▸ **Problem requirements**
Output the records that follow, with every character intact.

▸ **Source information**
_____

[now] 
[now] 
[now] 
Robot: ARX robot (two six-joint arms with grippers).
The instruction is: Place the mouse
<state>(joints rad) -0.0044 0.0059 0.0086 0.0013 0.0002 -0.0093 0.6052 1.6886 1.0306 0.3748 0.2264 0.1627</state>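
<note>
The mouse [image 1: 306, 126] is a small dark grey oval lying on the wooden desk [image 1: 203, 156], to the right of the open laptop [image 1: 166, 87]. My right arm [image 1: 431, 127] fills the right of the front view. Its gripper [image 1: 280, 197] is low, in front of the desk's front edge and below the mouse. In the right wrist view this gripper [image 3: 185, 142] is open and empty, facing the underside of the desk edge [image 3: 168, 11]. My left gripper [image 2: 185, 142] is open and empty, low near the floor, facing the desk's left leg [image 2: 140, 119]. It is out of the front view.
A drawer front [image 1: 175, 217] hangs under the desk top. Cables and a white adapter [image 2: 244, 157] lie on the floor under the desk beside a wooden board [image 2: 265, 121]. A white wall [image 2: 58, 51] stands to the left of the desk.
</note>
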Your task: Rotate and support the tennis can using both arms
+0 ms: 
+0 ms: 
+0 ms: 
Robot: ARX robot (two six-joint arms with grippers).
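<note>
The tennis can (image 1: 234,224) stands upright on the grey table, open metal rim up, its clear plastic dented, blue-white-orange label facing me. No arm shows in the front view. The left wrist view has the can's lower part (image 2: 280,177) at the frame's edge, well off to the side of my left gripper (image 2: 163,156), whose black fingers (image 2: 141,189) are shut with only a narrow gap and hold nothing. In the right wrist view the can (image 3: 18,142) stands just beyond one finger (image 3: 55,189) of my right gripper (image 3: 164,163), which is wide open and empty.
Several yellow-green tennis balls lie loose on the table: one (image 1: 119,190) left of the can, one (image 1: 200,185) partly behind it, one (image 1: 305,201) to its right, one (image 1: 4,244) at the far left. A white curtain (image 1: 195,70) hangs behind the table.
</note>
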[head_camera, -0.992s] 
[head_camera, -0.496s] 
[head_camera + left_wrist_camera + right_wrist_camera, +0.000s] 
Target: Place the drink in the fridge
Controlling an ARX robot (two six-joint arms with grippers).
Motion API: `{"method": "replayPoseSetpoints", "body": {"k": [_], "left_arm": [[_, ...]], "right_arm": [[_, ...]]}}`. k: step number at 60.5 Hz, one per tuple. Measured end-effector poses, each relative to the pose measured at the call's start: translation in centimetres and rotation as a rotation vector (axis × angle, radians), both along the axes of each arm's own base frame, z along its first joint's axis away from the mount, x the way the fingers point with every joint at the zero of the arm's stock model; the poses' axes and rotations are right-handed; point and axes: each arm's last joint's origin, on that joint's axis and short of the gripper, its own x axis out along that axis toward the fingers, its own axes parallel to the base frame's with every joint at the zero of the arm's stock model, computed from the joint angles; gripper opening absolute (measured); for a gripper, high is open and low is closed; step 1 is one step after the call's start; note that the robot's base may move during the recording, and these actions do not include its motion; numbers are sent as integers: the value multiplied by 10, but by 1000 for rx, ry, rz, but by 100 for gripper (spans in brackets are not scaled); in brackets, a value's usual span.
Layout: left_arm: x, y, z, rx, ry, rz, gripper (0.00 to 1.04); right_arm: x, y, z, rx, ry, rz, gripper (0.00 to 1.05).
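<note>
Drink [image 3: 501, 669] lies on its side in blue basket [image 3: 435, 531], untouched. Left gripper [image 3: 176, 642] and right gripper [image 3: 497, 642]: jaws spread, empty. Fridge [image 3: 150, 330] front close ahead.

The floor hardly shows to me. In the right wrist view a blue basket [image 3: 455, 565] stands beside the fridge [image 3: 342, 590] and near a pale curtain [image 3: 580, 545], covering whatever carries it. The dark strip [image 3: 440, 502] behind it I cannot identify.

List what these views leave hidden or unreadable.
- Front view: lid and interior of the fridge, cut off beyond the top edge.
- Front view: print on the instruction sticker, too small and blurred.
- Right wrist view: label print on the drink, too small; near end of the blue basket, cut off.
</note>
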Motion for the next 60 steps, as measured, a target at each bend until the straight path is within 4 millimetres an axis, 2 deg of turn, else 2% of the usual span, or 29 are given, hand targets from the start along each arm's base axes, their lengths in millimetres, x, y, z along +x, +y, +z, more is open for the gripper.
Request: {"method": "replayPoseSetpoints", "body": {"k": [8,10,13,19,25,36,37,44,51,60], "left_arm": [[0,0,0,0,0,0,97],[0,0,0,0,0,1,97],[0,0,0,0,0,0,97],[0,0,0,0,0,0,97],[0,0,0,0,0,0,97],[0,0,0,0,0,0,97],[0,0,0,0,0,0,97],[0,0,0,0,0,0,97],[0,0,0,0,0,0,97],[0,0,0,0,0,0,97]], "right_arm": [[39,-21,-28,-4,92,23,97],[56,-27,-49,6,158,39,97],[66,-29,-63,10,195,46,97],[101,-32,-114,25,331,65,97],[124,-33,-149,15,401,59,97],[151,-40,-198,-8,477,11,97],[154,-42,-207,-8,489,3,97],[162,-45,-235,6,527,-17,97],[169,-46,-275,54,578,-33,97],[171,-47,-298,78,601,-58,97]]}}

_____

▸ **Response to this exercise**
[now] 
[now] 
[now] 
Robot: ARX robot (two six-joint arms with grippers).
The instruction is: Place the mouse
<state>(joints rad) -0.0044 0.0059 0.0086 0.0013 0.0002 -0.0093 0.6052 1.6886 1.0306 0.3748 0.2264 0.1627</state>
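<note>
The mouse [image 1: 306, 126] is a small dark grey oval lying on the wooden desk [image 1: 203, 156], to the right of the open laptop [image 1: 166, 87]. My right arm [image 1: 431, 127] fills the right of the front view. Its gripper [image 1: 280, 197] is low, in front of the desk's front edge and below the mouse. In the right wrist view this gripper [image 3: 185, 142] is open and empty, facing the underside of the desk edge [image 3: 168, 11]. My left gripper [image 2: 185, 142] is open and empty, low near the floor, facing the desk's left leg [image 2: 140, 119]. It is out of the front view.
A drawer front [image 1: 175, 217] hangs under the desk top. Cables and a white adapter [image 2: 244, 157] lie on the floor under the desk beside a wooden board [image 2: 265, 121]. A white wall [image 2: 58, 51] stands to the left of the desk.
</note>
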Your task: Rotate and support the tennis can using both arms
+0 ms: 
+0 ms: 
+0 ms: 
Robot: ARX robot (two six-joint arms with grippers).
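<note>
The tennis can (image 1: 234,224) stands upright on the grey table, open metal rim up, its clear plastic dented, blue-white-orange label facing me. No arm shows in the front view. The left wrist view has the can's lower part (image 2: 280,177) at the frame's edge, well off to the side of my left gripper (image 2: 163,156), whose black fingers (image 2: 141,189) are shut with only a narrow gap and hold nothing. In the right wrist view the can (image 3: 18,142) stands just beyond one finger (image 3: 55,189) of my right gripper (image 3: 164,163), which is wide open and empty.
Several yellow-green tennis balls lie loose on the table: one (image 1: 119,190) left of the can, one (image 1: 200,185) partly behind it, one (image 1: 305,201) to its right, one (image 1: 4,244) at the far left. A white curtain (image 1: 195,70) hangs behind the table.
</note>
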[head_camera, -0.992s] 
[head_camera, -0.496s] 
[head_camera + left_wrist_camera + right_wrist_camera, +0.000s] 
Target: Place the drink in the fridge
Controlling an ARX robot (two six-joint arms with grippers).
Motion API: `{"method": "replayPoseSetpoints", "body": {"k": [_], "left_arm": [[_, ...]], "right_arm": [[_, ...]]}}`. k: step number at 60.5 Hz, one per tuple. Measured end-effector poses, each relative to the pose measured at the call's start: translation in centimetres and rotation as a rotation vector (axis × angle, radians), both along the axes of each arm's own base frame, z along its first joint's axis away from the mount, x the way the fingers point with every joint at the zero of the arm's stock model; the poses' axes and rotations are right-handed; point and axes: each arm's last joint's origin, on that joint's axis and short of the gripper, its own x axis out along that axis toward the fingers, its own axes parallel to the base frame's with every joint at the zero of the arm's stock model, computed from the joint angles; gripper opening absolute (measured); for a gripper, high is open and low is closed; step 1 is one step after the call's start; note that the robot's base may move during the recording, and these actions do not include its motion; numbers are sent as integers: the value multiplied by 10, but by 1000 for rx, ry, rz, but by 100 for gripper (spans in brackets are not scaled); in brackets, a value's usual span.
Layout: left_arm: x, y, z, rx, ry, rz, gripper (0.00 to 1.04); right_arm: x, y, z, rx, ry, rz, gripper (0.00 to 1.05).
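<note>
Drink [image 3: 501, 669] lies on its side in blue basket [image 3: 435, 531], untouched. Left gripper [image 3: 176, 642] and right gripper [image 3: 497, 642]: jaws spread, empty. Fridge [image 3: 150, 330] front close ahead.

The floor hardly shows to me. In the right wrist view a blue basket [image 3: 455, 565] stands beside the fridge [image 3: 342, 590] and near a pale curtain [image 3: 580, 545], covering whatever carries it. The dark strip [image 3: 440, 502] behind it I cannot identify.

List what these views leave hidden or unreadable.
- Front view: lid and interior of the fridge, cut off beyond the top edge.
- Front view: print on the instruction sticker, too small and blurred.
- Right wrist view: label print on the drink, too small; near end of the blue basket, cut off.
</note>
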Motion for the next 60 steps, as measured, a target at each bend until the straight path is within 4 millimetres an axis, 2 deg of turn, else 2% of the usual span, or 29 are given, hand targets from the start along each arm's base axes, their lengths in millimetres, x, y, z along +x, +y, +z, more is open for the gripper.
Request: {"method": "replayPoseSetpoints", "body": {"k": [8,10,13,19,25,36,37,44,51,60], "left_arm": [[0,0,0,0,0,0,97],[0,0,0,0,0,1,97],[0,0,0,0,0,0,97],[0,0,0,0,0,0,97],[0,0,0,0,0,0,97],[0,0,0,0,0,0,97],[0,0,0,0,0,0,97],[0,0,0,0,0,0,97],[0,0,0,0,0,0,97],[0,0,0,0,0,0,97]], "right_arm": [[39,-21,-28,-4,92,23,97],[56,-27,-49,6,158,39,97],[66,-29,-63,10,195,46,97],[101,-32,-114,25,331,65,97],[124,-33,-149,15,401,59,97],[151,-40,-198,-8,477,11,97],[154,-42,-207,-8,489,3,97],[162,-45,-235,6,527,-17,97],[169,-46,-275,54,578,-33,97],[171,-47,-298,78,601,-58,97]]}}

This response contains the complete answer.